WORK REQUIRED – Copy out the final stretch of the listing: the line that contains "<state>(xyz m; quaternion" and all lines after it, exactly as they appear.
Start of COLLECTED DATA
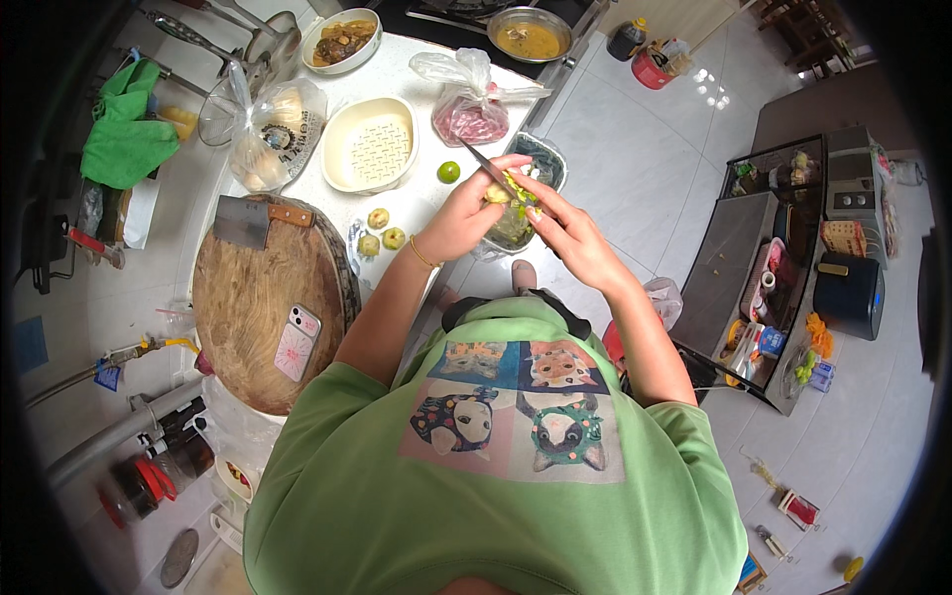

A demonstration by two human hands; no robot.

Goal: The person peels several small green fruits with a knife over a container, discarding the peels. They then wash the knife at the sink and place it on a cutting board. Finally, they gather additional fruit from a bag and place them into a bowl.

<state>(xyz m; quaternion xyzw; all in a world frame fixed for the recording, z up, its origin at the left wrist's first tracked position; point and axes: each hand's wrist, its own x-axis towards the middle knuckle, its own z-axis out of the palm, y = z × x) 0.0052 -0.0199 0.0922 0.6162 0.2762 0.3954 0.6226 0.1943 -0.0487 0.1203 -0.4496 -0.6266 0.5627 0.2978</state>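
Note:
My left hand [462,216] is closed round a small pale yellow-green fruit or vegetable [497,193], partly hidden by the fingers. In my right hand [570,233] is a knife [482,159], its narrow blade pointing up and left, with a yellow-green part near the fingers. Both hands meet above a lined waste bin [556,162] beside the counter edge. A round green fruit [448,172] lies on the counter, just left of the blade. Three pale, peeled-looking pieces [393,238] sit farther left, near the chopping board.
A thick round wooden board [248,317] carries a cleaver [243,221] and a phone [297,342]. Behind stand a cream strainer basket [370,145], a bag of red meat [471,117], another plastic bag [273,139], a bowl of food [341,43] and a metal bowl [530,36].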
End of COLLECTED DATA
RESULT OF THIS TASK –
<state>(xyz m; quaternion xyzw; all in a world frame fixed for the recording, z up, its origin at the left wrist's first tracked position; point and axes: each hand's wrist, its own x-axis towards the middle knuckle, its own z-axis out of the palm, y = z × x) 0.0052 -0.0199 0.0922 0.6162 0.2762 0.3954 0.6226 0.1943 -0.0487 0.1203 -0.4496 -0.6266 0.5627 0.2978</state>
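Note:
My left hand [462,216] is closed round a small pale yellow-green fruit or vegetable [497,193], partly hidden by the fingers. In my right hand [570,233] is a knife [482,159], its narrow blade pointing up and left, with a yellow-green part near the fingers. Both hands meet above a lined waste bin [556,162] beside the counter edge. A round green fruit [448,172] lies on the counter, just left of the blade. Three pale, peeled-looking pieces [393,238] sit farther left, near the chopping board.
A thick round wooden board [248,317] carries a cleaver [243,221] and a phone [297,342]. Behind stand a cream strainer basket [370,145], a bag of red meat [471,117], another plastic bag [273,139], a bowl of food [341,43] and a metal bowl [530,36].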

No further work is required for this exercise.